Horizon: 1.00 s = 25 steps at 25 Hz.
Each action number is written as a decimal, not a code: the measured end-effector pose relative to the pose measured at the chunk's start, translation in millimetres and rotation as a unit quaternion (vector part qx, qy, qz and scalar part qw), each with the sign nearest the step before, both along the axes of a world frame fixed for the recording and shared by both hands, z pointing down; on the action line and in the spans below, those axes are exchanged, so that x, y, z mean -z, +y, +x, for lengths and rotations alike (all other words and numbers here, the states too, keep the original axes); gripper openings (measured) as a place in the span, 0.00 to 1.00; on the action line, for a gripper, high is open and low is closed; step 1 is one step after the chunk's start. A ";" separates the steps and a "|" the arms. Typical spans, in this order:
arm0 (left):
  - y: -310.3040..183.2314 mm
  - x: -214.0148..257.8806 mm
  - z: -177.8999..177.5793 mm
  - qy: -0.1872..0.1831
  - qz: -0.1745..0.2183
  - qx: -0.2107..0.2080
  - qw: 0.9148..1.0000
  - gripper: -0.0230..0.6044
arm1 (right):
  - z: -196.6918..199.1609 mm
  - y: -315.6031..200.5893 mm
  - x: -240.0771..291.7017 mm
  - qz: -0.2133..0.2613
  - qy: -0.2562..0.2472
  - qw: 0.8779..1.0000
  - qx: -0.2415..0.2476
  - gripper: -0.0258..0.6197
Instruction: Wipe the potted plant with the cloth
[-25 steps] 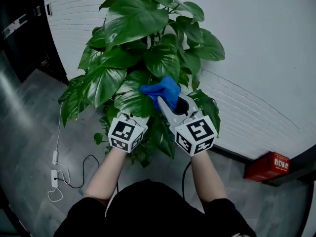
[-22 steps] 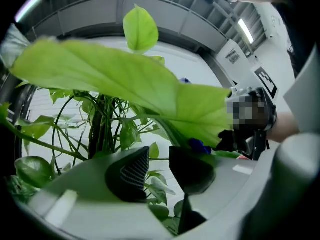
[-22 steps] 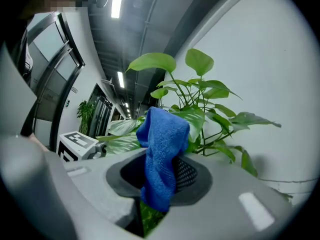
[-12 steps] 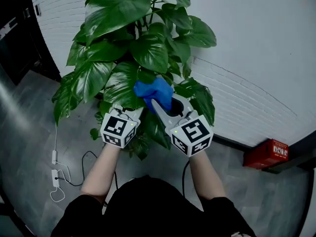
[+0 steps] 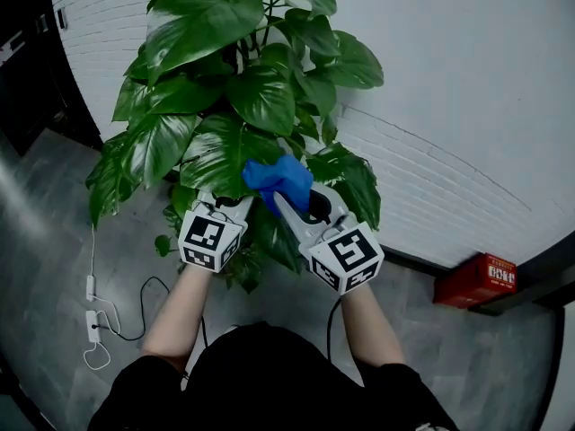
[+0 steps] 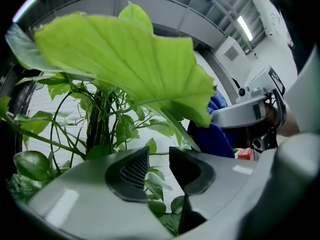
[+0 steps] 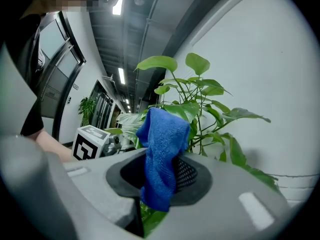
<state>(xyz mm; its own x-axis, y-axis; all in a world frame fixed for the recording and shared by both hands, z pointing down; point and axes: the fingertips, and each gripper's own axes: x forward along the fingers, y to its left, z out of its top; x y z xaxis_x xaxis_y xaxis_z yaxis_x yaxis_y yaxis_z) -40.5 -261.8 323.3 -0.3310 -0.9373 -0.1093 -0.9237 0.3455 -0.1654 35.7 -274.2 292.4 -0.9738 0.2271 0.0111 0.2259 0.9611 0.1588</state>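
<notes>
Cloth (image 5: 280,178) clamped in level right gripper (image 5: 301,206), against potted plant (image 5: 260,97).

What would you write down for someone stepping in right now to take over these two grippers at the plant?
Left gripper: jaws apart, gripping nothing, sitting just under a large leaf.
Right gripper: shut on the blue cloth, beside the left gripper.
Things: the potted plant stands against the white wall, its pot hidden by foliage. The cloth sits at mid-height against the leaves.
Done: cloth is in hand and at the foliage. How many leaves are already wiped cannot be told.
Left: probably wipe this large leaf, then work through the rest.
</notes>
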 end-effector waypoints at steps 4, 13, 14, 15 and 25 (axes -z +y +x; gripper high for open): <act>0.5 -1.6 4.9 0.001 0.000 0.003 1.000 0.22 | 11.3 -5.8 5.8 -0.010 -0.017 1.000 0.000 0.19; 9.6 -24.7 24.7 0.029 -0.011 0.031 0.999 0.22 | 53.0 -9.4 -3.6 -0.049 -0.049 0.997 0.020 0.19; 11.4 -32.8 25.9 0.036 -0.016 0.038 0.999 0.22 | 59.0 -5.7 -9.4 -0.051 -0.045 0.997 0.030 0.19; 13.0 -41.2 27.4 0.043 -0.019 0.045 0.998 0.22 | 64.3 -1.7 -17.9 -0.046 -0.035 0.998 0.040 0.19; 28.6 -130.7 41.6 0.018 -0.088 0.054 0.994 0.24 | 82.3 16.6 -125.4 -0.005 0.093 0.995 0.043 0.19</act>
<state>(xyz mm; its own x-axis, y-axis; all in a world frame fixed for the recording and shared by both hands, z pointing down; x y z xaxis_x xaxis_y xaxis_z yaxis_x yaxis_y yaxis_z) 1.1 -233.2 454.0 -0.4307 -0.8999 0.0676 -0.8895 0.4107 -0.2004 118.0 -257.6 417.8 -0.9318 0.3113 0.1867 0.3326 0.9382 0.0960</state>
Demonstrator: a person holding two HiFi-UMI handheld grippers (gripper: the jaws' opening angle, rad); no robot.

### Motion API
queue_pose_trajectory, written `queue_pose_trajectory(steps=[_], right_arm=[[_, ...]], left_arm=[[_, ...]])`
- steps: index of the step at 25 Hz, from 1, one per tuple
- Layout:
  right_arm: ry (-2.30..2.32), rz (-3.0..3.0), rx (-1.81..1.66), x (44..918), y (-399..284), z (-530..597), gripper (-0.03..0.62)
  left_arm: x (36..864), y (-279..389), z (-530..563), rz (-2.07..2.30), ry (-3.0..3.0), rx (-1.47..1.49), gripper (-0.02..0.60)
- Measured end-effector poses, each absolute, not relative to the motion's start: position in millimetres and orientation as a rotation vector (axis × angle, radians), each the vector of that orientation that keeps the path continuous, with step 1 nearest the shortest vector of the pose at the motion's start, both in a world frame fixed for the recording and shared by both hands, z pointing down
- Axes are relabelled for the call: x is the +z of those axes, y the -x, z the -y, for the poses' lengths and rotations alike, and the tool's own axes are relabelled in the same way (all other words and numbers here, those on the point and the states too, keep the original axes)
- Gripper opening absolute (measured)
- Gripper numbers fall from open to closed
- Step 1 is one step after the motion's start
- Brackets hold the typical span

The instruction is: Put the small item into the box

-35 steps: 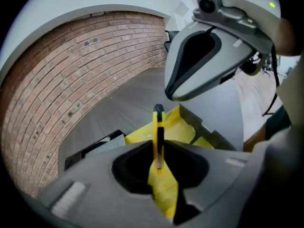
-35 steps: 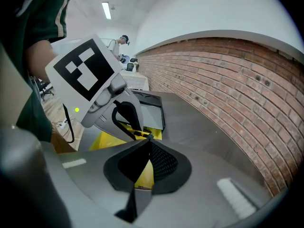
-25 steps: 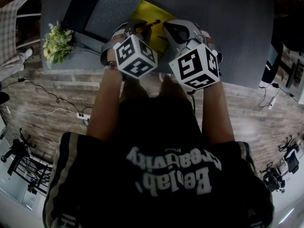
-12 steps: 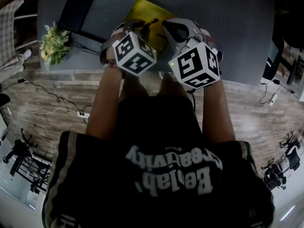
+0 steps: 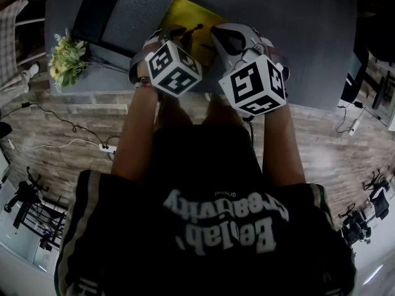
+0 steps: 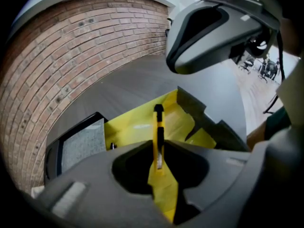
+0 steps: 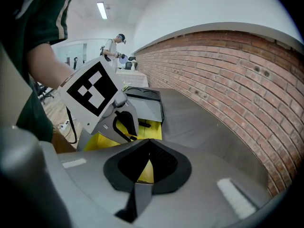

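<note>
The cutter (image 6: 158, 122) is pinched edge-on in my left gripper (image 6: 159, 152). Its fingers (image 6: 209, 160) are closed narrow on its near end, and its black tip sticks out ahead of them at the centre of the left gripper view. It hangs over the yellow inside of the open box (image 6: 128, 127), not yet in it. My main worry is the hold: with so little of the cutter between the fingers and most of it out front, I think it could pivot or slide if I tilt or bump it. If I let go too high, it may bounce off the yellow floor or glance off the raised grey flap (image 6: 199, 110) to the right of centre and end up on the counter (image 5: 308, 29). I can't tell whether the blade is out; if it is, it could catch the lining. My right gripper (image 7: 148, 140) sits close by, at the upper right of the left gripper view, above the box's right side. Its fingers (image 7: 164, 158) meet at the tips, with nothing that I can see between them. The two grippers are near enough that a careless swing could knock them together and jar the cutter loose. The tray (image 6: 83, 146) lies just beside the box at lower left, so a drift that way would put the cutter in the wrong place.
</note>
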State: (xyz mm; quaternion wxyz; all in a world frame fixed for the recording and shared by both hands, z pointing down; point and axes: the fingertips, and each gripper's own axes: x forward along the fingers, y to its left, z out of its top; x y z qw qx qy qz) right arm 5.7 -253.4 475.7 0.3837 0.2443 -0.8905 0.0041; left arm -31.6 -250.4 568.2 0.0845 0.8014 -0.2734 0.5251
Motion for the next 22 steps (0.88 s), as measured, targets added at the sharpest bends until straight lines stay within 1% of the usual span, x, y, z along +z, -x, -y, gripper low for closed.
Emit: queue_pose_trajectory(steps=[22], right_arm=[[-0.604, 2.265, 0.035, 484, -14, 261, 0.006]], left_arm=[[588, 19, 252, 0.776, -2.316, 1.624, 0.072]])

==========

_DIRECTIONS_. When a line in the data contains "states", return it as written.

_COMPLETED TASK_.
Each action number is written as a decimal, not a code: the measured end-effector pose relative to the pose measured at the chunk's start, translation in millimetres and rotation as a unit quaternion (vector part qx, qy, qz and scalar part qw), each with the sign nearest the step before, both along the axes of a world frame fixed for the recording and shared by both hands, z pointing down; on the action line and in the spans below, those axes are exchanged, so that x, y, z mean -z, +y, +x, for lengths and rotations alike (all other words and numbers here, the states too, keep the original axes); gripper openings (measured) as a place in the span, 0.00 to 1.00; on the action line, for a gripper, high is open and low is closed; step 1 is one step after the chunk's start. A ";" separates the steps and a "|" the arms. Typical spans, in this order:
- Axes are relabelled for the call: x is the +z of those axes, y the -x, z the -y, for the poses' lengths and rotations alike, and the tool's own axes are relabelled in the same way (all other words and numbers here, those on the point and the states too, keep the original axes)

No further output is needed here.